Apologies - I see where you were aiming now. I believe I did once suggest the abandonment of any technology requiring smelting and above. However I don't live in a climate conducive to growing my own bicycle* so I'm running with assumptions such as "there will still be *some* motor vehicles".
* That's a lightweight, low-friction one - I'm aware it can be done otherwise. Bamboo with lignum vitae bushings / bearings might work but don't grow well near me.
No apologies required and you are right to highlight that the danger of cars goes back to the cunning invention of the red flag as the original adaptive cruise control.
So, I am sitting in a hotel in Knowle, meet up with my colleagues for a post-work curry, walk along the well-lit High Street and pop across the well lit zebra crossing in a 20mph area, and any driver who happens to run me over as I haven't bothered to change out of my work suit is entirely blameless?
I think you'll find you're wrong, Martin73.
I think you'll find you're wrong, Martin73
Of course! He's always wrong
Alright, I'm genuinely confused as to why Paris is regularly held up as some fucking becon of urban cycling. I was recently there, having done the usual London to Paris thing, and frankly, aside from a couple of semi decent cycle lanes in the centre (which had their own foibles, such as being two way with regular pinch points), the whole experience was basically like cycling in London. Cycle lanes with non obvious correlations to routes you might actually want to go, lanes whose priority vs turning car are completely non obvious (even the locals struggled), random points where the lanes just stop, oh and being dumped onto a dual cariageway just after the "end of motorway regulations" sign was much fun!
Yes the drivers were not as aggressive (a national trait, not a Paris one), but they'd ignore you, pull out/try to turn through you as if you're not there and pass super close.
Being a regular London cyclist I'm not put off, but I don't think it's as close to being a cycling nirvana as the press would have us believe.
Thanks for the reportage! I was assuming Paris was getting props simply because it's an example of a pretty big city not previously known as a cycling mecca making a change.
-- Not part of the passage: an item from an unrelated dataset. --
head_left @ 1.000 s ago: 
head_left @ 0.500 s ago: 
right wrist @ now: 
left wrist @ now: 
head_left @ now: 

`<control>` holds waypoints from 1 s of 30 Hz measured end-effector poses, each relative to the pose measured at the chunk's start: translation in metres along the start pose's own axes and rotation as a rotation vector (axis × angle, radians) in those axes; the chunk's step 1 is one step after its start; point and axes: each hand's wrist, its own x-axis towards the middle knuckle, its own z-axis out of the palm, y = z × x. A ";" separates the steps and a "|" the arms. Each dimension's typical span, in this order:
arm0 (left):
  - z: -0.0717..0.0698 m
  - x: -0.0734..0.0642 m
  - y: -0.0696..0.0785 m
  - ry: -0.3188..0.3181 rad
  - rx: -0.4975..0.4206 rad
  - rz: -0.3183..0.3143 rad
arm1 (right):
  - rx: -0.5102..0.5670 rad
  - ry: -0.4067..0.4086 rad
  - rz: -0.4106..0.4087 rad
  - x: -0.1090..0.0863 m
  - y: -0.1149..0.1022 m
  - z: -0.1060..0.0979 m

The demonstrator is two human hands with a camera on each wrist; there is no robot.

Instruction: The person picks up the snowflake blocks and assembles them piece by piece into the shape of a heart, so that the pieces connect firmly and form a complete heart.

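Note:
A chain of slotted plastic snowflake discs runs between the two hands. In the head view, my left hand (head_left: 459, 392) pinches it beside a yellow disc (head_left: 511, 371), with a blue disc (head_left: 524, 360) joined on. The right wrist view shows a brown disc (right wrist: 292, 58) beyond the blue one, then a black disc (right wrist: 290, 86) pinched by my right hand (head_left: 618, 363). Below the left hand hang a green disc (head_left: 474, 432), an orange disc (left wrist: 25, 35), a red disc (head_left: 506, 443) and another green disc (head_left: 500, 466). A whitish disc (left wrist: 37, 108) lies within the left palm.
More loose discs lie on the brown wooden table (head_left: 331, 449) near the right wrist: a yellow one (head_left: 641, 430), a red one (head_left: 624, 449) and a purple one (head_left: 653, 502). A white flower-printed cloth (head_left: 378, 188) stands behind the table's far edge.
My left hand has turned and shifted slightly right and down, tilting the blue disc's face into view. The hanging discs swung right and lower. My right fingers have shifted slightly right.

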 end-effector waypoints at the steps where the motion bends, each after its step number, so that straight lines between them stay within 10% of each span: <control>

Any change like that - especially where the car was previously king- will get attention.
I'm only aware of a few sources with much detail though e.g. this video from NotJustBikes.
For "great" you probably want a few places in the south of Scandinavia or The Netherlands for the gold standard - NotJustBikes has done a compare and contrast there also. (As have Bicycledutch and many others).
France certainly has some kind of (weekend) recreational cycling culture but given it's mostly very rural my few times cycling there have featured the "cars on country roads" experience.
Some friends have just done a North South coast to coast, and they said any suggestion that the French were courteous to cyclists was disproven by experience.
Have just been in Paris. No children and elderly people on bikes, the tell-tale sign of a traffic environment that doesn't feel safe.
I think the reason that Paris gets good cycling press coverage is that they're making some bold moves to switch people away from cars and onto bikes/scooters/feet.
I've always wondered where it is in France people are cycling when they talk about motorists being so cyclist 'friendly'. I spend 6 to 8 months of the year in French Pyrenees, and cycle every other day. I agree with 'Flying Penguin' when he/she talks about not (quite) as 'aggresive', though I have had things thrown at me. They make just as many close passes and overtake in dangerous situations as their British counterparts. I also sometimes wonder if most have had their indicators disconnected.
It's a long time since I've been there, but I do remember the entertainment of sitting at a Riverside bar watching cars driving on wet cobbles and slamming into each other as they discovered they couldn't stop for the traffic lights.